Литмир - Электронная Библиотека
A
A

Людмила пожила в деревне десять дней и собрала свои вещи в чемодан.

Иван возмущался приглушенным голосом, запершись в другой комнате.

— В конце концов, мы самостоятельны… И ведь ты сама, сама не хочешь никуда со мной ходить. Неинтересно… Но я должен побывать всюду. Меня приглашают друзья детства. Мы с ними из одной чернильницы любовные записочки писали. — Иван шутил.

Утром Людмила самостоятельно ушла с чемоданом в контору, самостоятельно нашла попутную машину на станцию и самостоятельно уехала. Полковник уехал следом.

XX

Беспокойно на душе старика. Пять дочерей давно в городе, редкими гостями бывают в его доме. Приезжают, как чужие, со стороны на все смотрят. Иван пошебутился после армии — легко остался на заводе начальником отдела кадров. Для них нет дома, нет своей деревни, потеряны все привязанности. И нет в его детях уважения к делу всей его жизни.

А старик никогда не оставил бы вечный непокой деревенских забот, которыми, кажется, насыщен даже воздух над тихими избами, и работу в колхозе.
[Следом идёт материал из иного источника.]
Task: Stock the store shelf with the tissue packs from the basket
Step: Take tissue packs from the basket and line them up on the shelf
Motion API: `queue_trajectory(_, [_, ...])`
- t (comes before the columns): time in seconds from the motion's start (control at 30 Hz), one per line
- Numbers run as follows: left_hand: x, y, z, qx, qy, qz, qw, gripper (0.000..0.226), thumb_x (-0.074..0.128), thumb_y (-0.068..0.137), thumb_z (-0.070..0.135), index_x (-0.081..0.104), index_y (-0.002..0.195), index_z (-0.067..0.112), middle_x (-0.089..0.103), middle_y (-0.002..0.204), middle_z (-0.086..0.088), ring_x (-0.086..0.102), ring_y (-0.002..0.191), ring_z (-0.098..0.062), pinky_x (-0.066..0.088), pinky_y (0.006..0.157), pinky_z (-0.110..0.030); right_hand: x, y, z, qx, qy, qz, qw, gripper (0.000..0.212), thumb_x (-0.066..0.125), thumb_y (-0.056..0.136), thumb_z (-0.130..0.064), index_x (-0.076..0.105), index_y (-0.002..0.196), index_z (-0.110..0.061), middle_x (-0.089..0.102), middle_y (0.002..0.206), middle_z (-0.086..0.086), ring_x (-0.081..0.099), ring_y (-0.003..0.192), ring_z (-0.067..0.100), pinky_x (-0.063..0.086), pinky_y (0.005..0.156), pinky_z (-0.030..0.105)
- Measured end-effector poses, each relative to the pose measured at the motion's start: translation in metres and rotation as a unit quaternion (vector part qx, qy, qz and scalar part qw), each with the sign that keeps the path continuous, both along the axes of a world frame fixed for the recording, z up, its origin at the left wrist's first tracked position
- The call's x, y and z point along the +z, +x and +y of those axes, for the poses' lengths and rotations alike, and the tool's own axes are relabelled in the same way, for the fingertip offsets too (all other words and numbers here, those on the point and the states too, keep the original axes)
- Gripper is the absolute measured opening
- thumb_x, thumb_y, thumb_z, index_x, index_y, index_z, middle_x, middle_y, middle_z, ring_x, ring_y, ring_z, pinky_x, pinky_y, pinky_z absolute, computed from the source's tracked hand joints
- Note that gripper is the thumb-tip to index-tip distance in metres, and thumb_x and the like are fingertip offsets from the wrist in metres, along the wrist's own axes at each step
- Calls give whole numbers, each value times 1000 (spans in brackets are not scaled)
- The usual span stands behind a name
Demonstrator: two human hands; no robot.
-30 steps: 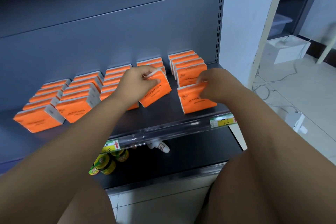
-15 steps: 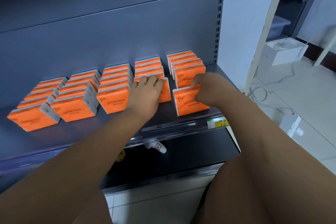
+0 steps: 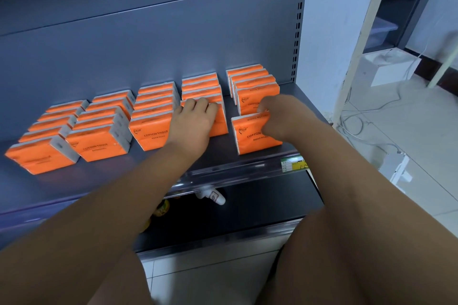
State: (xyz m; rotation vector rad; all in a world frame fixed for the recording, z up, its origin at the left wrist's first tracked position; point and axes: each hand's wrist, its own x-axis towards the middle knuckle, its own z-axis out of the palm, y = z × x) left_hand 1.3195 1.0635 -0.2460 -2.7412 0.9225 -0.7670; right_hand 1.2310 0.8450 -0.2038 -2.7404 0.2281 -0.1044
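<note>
Orange tissue packs stand in several rows on the grey store shelf (image 3: 99, 181). My left hand (image 3: 195, 120) has its fingers curled over the top of the front pack (image 3: 220, 122) of the fourth row, which stands upright against the packs behind it. My right hand (image 3: 276, 116) pinches the top edge of another pack (image 3: 255, 137). That pack stands upright at the front of the rightmost row, with a small gap to the pack behind it (image 3: 252, 98). The basket is out of view.
A clear rail with a yellow price label (image 3: 293, 164) runs along the shelf's front edge. On the lower shelf lie a white bottle (image 3: 213, 197) and yellow jars (image 3: 162, 208). A white box (image 3: 389, 67), cables and a white device (image 3: 396, 171) are on the floor at the right.
My left hand brought its tilted pack down and stood it upright at the front of the fourth row. The right pack went from leaning to upright.
</note>
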Motion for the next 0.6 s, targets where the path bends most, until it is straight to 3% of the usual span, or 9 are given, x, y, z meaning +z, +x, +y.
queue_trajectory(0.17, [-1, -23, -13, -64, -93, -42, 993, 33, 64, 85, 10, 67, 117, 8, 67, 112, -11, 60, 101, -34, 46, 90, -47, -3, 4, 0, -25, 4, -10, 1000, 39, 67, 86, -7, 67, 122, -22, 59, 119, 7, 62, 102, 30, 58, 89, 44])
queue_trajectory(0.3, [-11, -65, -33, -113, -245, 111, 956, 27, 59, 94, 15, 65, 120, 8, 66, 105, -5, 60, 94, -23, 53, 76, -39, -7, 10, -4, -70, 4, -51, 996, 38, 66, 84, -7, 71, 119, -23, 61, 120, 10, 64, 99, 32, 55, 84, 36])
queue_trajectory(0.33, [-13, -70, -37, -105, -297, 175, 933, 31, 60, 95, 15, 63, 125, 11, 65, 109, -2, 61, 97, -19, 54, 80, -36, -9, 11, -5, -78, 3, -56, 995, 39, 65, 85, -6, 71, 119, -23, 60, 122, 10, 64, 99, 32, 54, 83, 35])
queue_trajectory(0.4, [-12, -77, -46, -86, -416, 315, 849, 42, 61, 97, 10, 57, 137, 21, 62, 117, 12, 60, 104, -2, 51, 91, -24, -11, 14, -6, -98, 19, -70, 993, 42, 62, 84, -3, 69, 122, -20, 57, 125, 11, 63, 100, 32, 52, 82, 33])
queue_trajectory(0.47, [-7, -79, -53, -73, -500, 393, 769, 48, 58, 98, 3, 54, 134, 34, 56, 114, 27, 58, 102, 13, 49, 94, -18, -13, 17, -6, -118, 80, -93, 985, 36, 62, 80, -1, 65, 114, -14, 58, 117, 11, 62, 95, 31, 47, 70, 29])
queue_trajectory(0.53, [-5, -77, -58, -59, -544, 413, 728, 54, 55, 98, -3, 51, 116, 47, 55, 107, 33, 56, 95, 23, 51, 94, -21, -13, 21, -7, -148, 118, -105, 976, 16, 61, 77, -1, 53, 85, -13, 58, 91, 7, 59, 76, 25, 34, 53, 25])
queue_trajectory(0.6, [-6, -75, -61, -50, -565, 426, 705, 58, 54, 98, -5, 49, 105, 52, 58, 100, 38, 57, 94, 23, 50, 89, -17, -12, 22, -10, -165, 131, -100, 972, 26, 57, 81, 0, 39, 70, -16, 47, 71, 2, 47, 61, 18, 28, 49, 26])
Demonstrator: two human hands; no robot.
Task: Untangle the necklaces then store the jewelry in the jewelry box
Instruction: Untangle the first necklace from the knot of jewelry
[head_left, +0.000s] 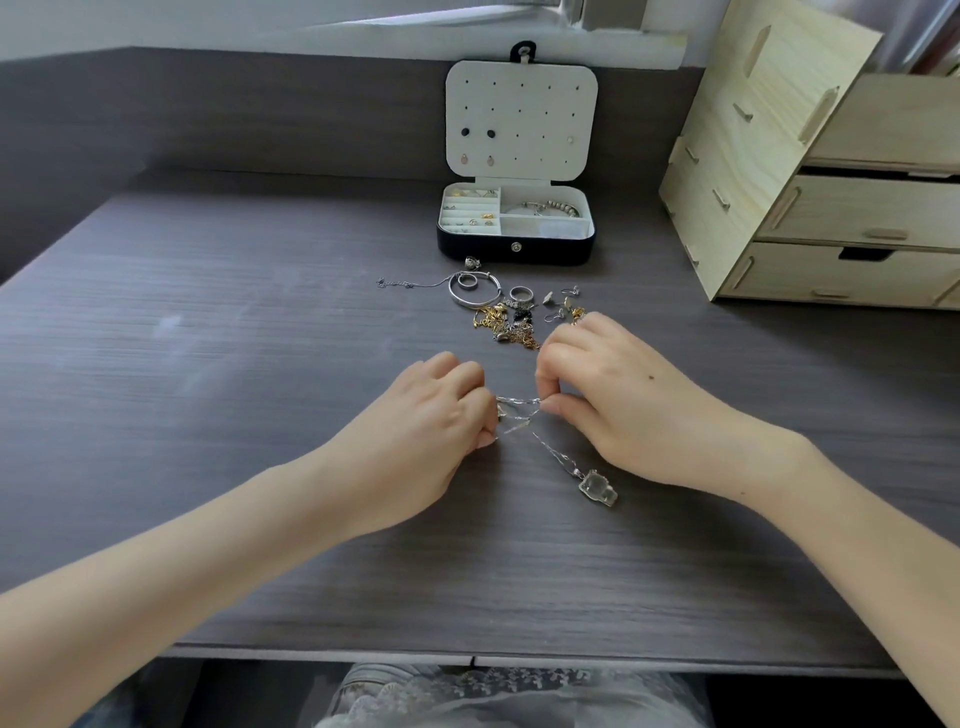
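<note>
My left hand (426, 431) and my right hand (613, 395) each pinch a thin silver necklace chain (519, 410) stretched between them above the desk. Its clear pendant (597, 488) lies on the desk below my right hand. Beyond my hands sits a pile of loose jewelry (511, 317): gold chains, rings, a silver bangle (472, 291) and small earrings. The open jewelry box (514, 249) stands further back, its white lid upright with a few earrings pinned to it; its compartments hold small pieces and a bracelet.
A dark wood-grain desk (208, 415) spreads wide on the left. A light wooden drawer unit (831, 208) stands at the back right. A thin silver chain (405, 283) trails left from the bangle. The desk's front edge runs near the bottom.
</note>
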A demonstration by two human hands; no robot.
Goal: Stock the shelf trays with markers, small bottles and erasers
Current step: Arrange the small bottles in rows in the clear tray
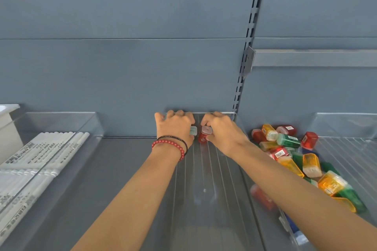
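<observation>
My left hand [175, 128] pinches a clear-capped bottle [193, 130]; my right hand [221, 130] grips a red bottle [204, 135], both at the middle tray's [214, 189] 12 o'clock end. Labels are too blurred to read. More bottles [289, 149] lie heaped at 3 o'clock, markers [40, 155] at 9.

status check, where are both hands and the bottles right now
Left hand shut on a pale-capped bottle, right hand shut on red bottle. Both at back of middle tray. Loose bottles piled in right tray. Nothing in the way.
</observation>
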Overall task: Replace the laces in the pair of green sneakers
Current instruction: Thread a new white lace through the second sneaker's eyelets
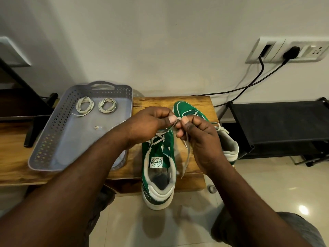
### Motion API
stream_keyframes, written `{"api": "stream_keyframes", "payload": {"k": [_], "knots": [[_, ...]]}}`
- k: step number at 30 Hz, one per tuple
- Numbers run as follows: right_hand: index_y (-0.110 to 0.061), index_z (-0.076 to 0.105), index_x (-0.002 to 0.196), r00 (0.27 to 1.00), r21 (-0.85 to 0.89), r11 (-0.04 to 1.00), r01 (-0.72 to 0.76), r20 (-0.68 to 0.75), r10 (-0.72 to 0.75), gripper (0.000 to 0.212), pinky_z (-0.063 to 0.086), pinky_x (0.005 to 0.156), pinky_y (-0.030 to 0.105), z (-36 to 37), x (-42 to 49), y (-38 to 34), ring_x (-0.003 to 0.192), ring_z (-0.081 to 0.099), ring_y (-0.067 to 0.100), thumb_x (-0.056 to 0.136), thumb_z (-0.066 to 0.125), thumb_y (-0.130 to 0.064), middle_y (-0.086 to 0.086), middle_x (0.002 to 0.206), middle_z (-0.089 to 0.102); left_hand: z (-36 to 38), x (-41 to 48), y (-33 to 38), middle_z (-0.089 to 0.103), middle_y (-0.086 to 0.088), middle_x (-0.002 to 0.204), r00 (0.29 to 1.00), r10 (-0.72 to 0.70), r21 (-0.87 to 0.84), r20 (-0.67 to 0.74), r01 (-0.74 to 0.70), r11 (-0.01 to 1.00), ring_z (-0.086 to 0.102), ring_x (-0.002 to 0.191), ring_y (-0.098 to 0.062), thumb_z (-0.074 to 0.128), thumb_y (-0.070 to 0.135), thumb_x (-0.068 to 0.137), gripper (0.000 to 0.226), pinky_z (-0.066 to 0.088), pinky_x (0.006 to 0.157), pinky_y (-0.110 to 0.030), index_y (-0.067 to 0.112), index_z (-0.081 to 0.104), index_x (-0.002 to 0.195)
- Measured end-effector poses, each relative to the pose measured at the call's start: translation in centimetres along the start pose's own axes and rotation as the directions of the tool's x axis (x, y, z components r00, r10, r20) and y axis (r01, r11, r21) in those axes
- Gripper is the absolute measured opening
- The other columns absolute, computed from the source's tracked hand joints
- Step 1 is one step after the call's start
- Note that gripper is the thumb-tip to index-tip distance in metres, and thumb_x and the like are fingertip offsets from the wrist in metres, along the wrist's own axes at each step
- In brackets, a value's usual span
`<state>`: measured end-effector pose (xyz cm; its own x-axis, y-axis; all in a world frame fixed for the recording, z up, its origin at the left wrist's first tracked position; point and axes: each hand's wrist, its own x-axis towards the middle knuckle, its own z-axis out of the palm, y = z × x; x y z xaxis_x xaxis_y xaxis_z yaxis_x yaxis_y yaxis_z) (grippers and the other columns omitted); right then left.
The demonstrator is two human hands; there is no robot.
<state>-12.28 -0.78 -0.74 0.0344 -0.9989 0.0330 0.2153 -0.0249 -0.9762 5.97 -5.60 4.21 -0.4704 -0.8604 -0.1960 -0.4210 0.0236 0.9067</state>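
Left grip (151,122), right grip (199,134) pinching flat lace (186,155), green sneaker (160,154)

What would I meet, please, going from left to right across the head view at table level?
Grey tray, first coiled lace, second coiled lace, left hand, right hand, black rack; the sneakers overlap the hands, so I omit them.
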Motion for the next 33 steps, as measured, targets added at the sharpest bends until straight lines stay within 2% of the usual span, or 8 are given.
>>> {"api": "stream_keyframes", "payload": {"k": [4,6,10,13,17,21,27,33], "knots": [[-0.013,0.074,0.095,1.0,-0.012,1.0,-0.005,0.01,0.005,0.025,0.048,0.077,0.031,0.1,-0.3,0.2,0.078,0.06,0.016,0.106,0.052,-0.019,0.007,0.081,0.068,0.2,0.2,0.1,0.075,0.007,0.09,0.997,-0.031,0.068,-0.066,0.036,0.997,0.068,0.086,-0.007,0.059,0.025,0.106,0.021,0.05,0.082,-0.035,0.017,0.074,0.094],[-0.014,0.074,0.094,1.0,-0.003,1.0,-0.003,0.017,0.003,0.028,0.049,0.079,0.032,0.0,-0.4,0.0,0.08,0.06,0.018,0.108,0.049,-0.013,0.007,0.082,0.068,-0.8,0.6,-0.6,0.075,0.004,0.098,0.971,-0.059,0.312,-0.232,0.131,0.941,0.068,0.097,-0.018,0.057,0.032,0.107,0.023,0.053,0.091,-0.045,0.024,0.072,0.091],[-0.025,0.078,0.088,0.998,0.007,1.0,-0.023,0.06,0.022,0.032,0.049,0.08,0.037,-0.4,-0.5,-0.4,0.08,0.061,0.017,0.106,0.052,-0.018,0.007,0.086,0.068,-2.8,0.4,-1.8,0.065,-0.006,0.119,0.86,-0.043,0.704,-0.508,0.443,0.555,0.049,0.121,-0.035,0.059,0.033,0.103,0.013,0.034,0.091,-0.046,0.026,0.069,0.108],[-0.014,0.075,0.094,0.996,-0.105,0.992,-0.074,0.043,0.079,0.024,0.047,0.073,0.034,-0.1,-0.4,0.2,0.075,0.057,0.017,0.105,0.054,-0.02,0.006,0.079,0.065,-2.1,0.2,-1.6,0.059,0.001,0.134,0.885,0.073,0.672,-0.459,0.292,0.681,0.041,0.13,-0.031,0.062,0.032,0.102,0.02,0.037,0.098,-0.049,0.03,0.069,0.12],[-0.008,0.074,0.095,0.994,-0.197,0.974,-0.108,-0.024,0.106,0.024,0.045,0.066,0.029,0.4,-0.2,0.9,0.068,0.054,0.012,0.108,0.055,-0.015,0.003,0.072,0.062,0.0,0.5,-1.0,0.06,0.014,0.137,0.962,0.254,0.652,-0.104,-0.127,0.747,0.036,0.133,-0.022,0.052,0.038,0.105,0.024,0.034,0.107,-0.044,0.035,0.069,0.122],[-0.006,0.074,0.095,0.994,-0.204,0.973,-0.111,-0.045,0.104,0.024,0.045,0.065,0.026,0.0,0.0,0.9,0.067,0.054,0.012,0.107,0.056,-0.017,0.002,0.07,0.062,0.7,0.7,-0.7,0.064,0.016,0.115,0.987,0.14,0.567,-0.083,-0.069,0.821,0.036,0.124,-0.018,0.052,0.037,0.107,0.018,0.035,0.106,-0.045,0.035,0.069,0.1],[-0.009,0.074,0.092,0.996,-0.241,0.967,-0.086,-0.029,0.082,0.022,0.048,0.065,0.022,-0.1,-0.4,0.5,0.067,0.057,0.012,0.105,0.06,-0.018,0.003,0.072,0.066,-2.4,0.6,-2.0,0.059,0.001,0.13,0.944,-0.064,0.775,-0.323,0.303,0.555,0.035,0.132,-0.03,0.049,0.048,0.106,0.033,0.038,0.104,-0.053,0.025,0.072,0.115],[-0.011,0.075,0.091,0.993,-0.269,0.957,-0.112,-0.056,0.101,0.019,0.047,0.061,0.017,0.6,-0.4,0.7,0.064,0.059,0.01,0.104,0.063,-0.019,0.003,0.071,0.068,-0.4,0.4,-1.6,0.066,0.016,0.123,0.983,0.183,0.574,0.003,-0.151,0.805,0.046,0.126,-0.012,0.054,0.03,0.107,0.019,0.022,0.111,-0.032,0.032,0.073,0.109]]}}
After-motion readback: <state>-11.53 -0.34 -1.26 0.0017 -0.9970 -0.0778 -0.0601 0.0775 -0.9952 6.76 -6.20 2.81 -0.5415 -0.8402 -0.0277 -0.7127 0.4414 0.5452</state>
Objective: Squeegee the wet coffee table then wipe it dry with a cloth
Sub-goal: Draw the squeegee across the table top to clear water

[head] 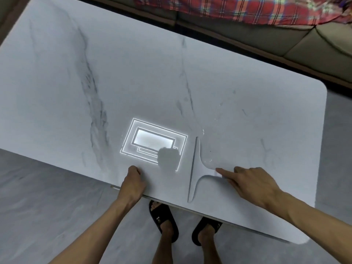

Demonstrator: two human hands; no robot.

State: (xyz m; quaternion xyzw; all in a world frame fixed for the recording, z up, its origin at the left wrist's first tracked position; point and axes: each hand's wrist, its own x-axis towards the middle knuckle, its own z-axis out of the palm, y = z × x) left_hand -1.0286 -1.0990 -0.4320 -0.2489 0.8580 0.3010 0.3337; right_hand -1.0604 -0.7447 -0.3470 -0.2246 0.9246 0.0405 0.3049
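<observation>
A person stands at the near edge of a white marble-patterned coffee table (152, 77), seen from above; the right hand (253, 184) rests on the handle of a white squeegee (198, 172), index finger extended along it and the other fingers loosely curled over it; the squeegee lies flat on the table near the near edge, its long blade running away from the person and its handle pointing to the right; small water droplets (202, 131) glint on the surface just beyond the blade's far tip; the left hand (132, 182) grips the near edge of the table, fingers curled onto the top; a bright reflection of a rectangular ceiling light (154, 142) sits between the two hands; black slide sandals (164, 220) show on the grey floor (47, 206) below the table edge; a sofa (285, 35) with a red plaid cloth (238, 8) lies beyond the far side.
</observation>
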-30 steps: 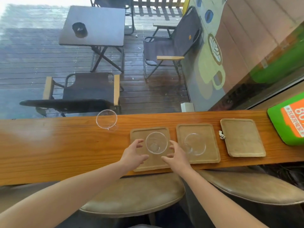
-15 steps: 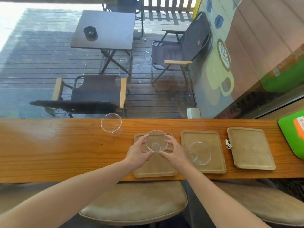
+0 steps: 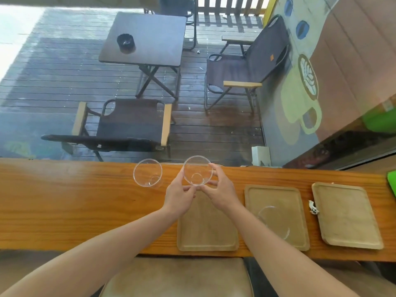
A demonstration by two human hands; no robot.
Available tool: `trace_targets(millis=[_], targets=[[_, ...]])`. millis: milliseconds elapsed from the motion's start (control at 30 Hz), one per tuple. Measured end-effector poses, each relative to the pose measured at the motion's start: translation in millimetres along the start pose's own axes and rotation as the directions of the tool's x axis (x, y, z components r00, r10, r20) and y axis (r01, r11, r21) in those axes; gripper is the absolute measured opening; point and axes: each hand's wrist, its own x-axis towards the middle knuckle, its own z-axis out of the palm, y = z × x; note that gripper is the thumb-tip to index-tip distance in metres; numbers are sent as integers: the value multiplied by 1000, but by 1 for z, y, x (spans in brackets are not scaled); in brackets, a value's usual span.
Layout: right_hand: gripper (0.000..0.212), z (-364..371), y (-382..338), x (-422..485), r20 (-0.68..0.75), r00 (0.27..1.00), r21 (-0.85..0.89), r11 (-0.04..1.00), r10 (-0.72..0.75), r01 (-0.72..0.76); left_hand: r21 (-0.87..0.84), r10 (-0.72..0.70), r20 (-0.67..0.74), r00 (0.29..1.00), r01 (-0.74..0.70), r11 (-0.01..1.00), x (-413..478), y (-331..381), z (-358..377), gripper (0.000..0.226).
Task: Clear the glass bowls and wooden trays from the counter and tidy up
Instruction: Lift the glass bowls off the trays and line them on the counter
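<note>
Both bare hands hold one clear round glass bowl point(image 3: 197, 170) between them, raised above the far part of the counter. The left hand point(image 3: 179, 195) grips its left and lower rim with thumb and fingers; the right hand point(image 3: 221, 190) cups the right side, its fingertips point(image 3: 211, 167) curled over the rim. The held bowl sits upright, its small round base visible through the glass.

Just to the left of it, a second clear glass bowl point(image 3: 147, 173) stands on the long orange-brown wooden counter point(image 3: 64, 206), close to the far edge and apart from the hands. Directly below the hands lies a pale rectangular wooden tray with rounded corners point(image 3: 206, 228), bare of any bowl, its upper end hidden behind the wrists. Beside it on the right lies a second pale wooden tray point(image 3: 276, 215), and a third clear glass bowl point(image 3: 274, 221) rests in it, faint against the wood. Further right is a third pale wooden tray point(image 3: 347, 215), turned slightly askew, with a small white object point(image 3: 312, 207) lying at its left edge; what it is cannot be told. A bright green item point(image 3: 392, 183) shows at the right border.

Below the counter edge a tan cushioned stool seat point(image 3: 175, 277) is visible between the forearms. Beyond the counter, through glass, lie a dark wet deck, a dark square folding table point(image 3: 145, 37) carrying a black round ashtray point(image 3: 126, 42), and two dark folding chairs with wooden armrests point(image 3: 128, 125)
</note>
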Motion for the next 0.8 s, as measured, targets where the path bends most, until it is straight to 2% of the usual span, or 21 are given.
trace_targets(millis=[267,700,800], targets=[[73,21,17,30,16,1000,36,999,23,-23,30,-44,-86,995,46,998,23,-21,9,76],[72,37,28,29,15,997,7,998,69,-69,72,-91,-34,995,94,993,28,-35,0,74],[69,44,17,26,13,998,-8,998,55,-55,37,-89,-36,995,90,995,27,-37,-10,73]])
Сколько мужиков, песен, сколько баб над снопами… И как желанна вода из чана, когда под вечер замолкала сложка у обмолоченной скирды хлеба. Сушилка на дальнем хуторе, которую он строил… Он так и не привык равнодушно видеть, как показывается ее высокая надстройка за дальними полями.

И первые трактористы в ореоле почета, неповторимые в своей гордости, провожаемые на выставку в Москву.

А как они работали!

Первый год войны выбрал мужиков из деревни. Второй — поднял призывной возраст за сорок лет. И выяснилось, что некому метать сено на лугах и что Сергей Чесноков в свои пятьдесят четыре года — самая главная мужская сила в колхозе.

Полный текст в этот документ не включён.